In the vertebrate nervous system, the primary cilium is increasingly viewed as hub for certain neural developmental signaling pathways, and growing data suggest that this is also true for several types of adult neuronal signaling. AZD6244 supplier To set the stage for understanding the functions of primary cilia in the CNS, particularly for readers new

to cilia research, we begin with a summary of basic cilia biology, and a brief appraisal of the range of physiological defects that arise in mice and humans from cilia dysfunction. The primary cilium is a slender protrusion of the cell membrane about 1–5 microns in length. The ciliary membrane surrounds an axoneme, composed of nine microtubule pairs. These are anchored to a microtubule organizer, the ciliary basal body, which is a modified mother centriole. Appropriate to an organelle that propagates specialized signals, the primary cilium is partially isolated

from the rest of the cell by a transition INCB018424 zone at its base, which acts as a ciliary pore and a docking area for proteins headed for the cilium (Rosenbaum and Witman, 2002, Pedersen and Rosenbaum, 2008, Satir and Christensen, 2008, Seeley and Nachury, 2010 and Sorokin, 1968). Proteins selected for entry (Emmer et al., 2010 and Inglis et al., 2006) are carried along the ciliary axoneme by intraflagellar transport (IFT) (Figure 1), first discovered in the flagella of the alga Chlamydomonas reinhardtii ( Kozminski et al., 1993 and Kozminski et al., 1995).

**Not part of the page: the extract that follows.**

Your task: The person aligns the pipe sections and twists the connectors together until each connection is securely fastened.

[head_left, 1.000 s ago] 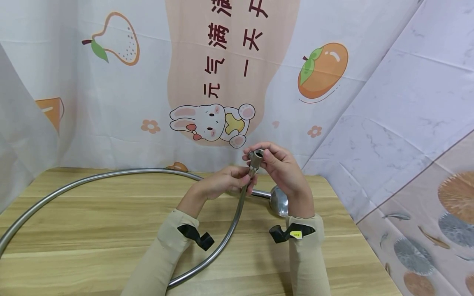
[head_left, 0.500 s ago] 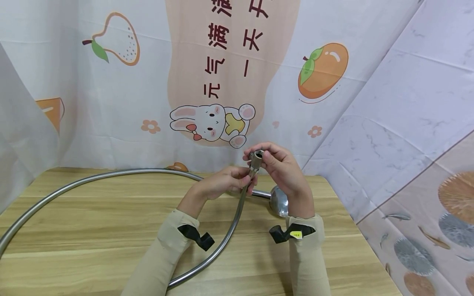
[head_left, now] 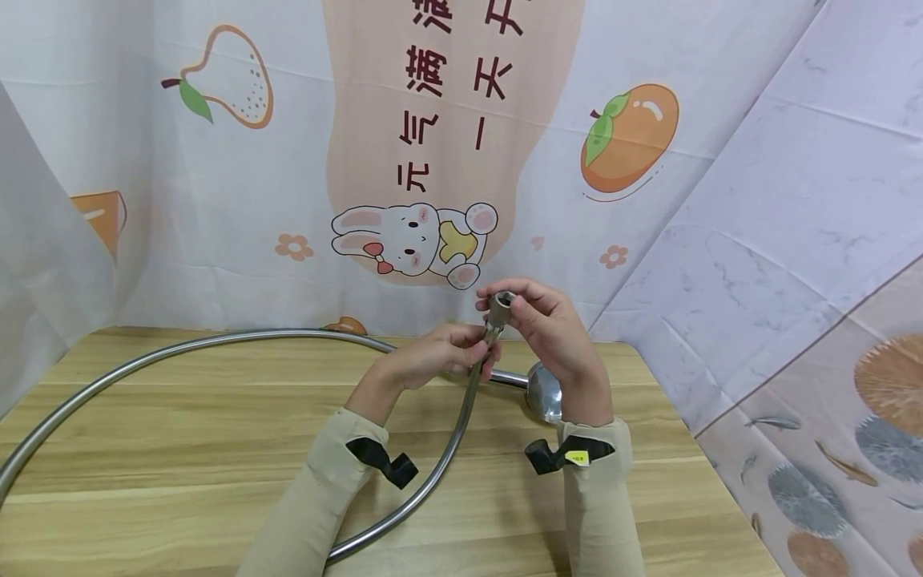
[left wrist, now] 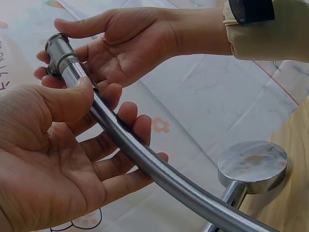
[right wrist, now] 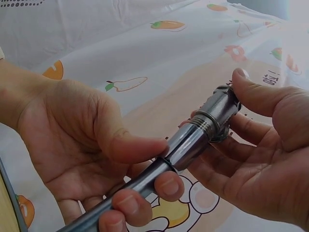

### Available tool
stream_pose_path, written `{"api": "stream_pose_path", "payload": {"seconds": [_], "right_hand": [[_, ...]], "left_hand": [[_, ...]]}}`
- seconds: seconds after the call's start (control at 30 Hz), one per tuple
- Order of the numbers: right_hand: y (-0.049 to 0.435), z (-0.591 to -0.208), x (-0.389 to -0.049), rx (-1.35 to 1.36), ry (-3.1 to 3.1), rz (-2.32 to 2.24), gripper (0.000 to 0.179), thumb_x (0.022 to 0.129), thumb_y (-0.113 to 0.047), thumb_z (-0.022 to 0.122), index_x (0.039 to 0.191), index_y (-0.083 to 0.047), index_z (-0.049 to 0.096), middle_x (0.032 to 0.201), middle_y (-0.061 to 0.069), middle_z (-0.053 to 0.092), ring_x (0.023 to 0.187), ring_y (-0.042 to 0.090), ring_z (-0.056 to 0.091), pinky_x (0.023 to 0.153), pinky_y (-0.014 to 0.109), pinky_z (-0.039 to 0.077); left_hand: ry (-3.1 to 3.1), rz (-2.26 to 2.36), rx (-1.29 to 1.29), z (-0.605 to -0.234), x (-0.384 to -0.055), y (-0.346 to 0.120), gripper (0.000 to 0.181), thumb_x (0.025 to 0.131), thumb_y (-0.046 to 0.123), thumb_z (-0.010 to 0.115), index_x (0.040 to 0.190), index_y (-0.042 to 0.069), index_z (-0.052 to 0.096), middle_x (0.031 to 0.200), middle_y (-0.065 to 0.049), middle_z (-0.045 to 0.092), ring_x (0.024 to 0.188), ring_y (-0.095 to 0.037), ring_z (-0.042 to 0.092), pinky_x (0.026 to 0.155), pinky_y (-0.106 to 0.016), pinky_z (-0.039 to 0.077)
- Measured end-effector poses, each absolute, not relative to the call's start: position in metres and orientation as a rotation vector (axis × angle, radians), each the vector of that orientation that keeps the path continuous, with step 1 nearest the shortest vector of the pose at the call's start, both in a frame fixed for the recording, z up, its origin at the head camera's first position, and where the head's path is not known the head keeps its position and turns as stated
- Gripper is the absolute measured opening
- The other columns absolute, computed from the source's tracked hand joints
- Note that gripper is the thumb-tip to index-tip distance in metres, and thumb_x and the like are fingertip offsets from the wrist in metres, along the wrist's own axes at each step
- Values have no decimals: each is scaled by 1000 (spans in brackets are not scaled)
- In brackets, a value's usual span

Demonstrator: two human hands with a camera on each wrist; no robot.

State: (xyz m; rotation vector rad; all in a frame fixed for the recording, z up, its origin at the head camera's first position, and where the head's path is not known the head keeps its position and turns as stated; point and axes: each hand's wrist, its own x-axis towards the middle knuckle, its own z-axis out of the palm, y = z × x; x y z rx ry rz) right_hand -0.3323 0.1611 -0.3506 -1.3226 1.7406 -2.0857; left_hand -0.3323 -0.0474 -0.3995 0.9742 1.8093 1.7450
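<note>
My left hand (head_left: 433,357) holds the end of a flexible metal shower hose (head_left: 449,457), its thumb pressed along the smooth end sleeve (right wrist: 186,145). On that end sits a metal threaded pipe fitting (right wrist: 217,107) with a round open mouth and a side knob. Screw threads show between fitting and sleeve in the right wrist view. My right hand (head_left: 555,332) pinches the fitting between thumb and fingers, its palm turned toward the hose. Part of the fitting's far side is hidden by the right fingers.
A chrome shower head (head_left: 544,393) lies on the wooden table (head_left: 216,449) behind my hands, its handle running left. The hose loops wide over the table's left side and off its front. A printed curtain (head_left: 238,184) hangs close behind the table.
The fitting has turned slightly in my right fingers; its side knob shows less in the head view. Both hands stay in nearly the same place, and the hose has not visibly moved.
</note>
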Motion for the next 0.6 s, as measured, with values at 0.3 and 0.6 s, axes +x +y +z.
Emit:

Cilia membrane proteins needed for signaling and are prevented from leaving the cilium prematurely by a septin diffusion barrier at the base of the primary cilium, below the site at which proteins are first inserted into the ciliary membrane ( Hu et al., 2010). A similar diffusion barrier is formed in budding yeast, supporting an evolutionarily conserved role for septins in maintaining separate cell compartments ( Hu et al., 2010). Secondary cilia, which include eukaryotic flagella, differ from primary cilia in that the axoneme contains an extra central pair of microtubules, linked by radial spokes to the nine outer microtubule

pairs that are attached to a dynein motor that drives microtubule sliding and generates movement (Pedersen and Rosenbaum, 2008, Rosenbaum and Witman, 2002 and Satir and Christensen, 2008) (Figure 2A). Secondary cilia are therefore motile, whereas primary cilia are generally not. Additionally, a cell possesses a single primary cilium but may have many secondary cilia. In the CNS, the multiciliated epithelial cells lining the ventricles are tufted with secondary cilia that sway in synchrony to move cerebrospinal fluid (Banizs et al., 2005 and Dalen et al., 1971) (Figure 2A). Specialized sensory cilia in the nervous system are found between the outer and inner segments (OS, IS) of retinal photoreceptors (Figure 2B), and on the dendrites of olfactory receptor neurons (ORNs) (Figure 2C).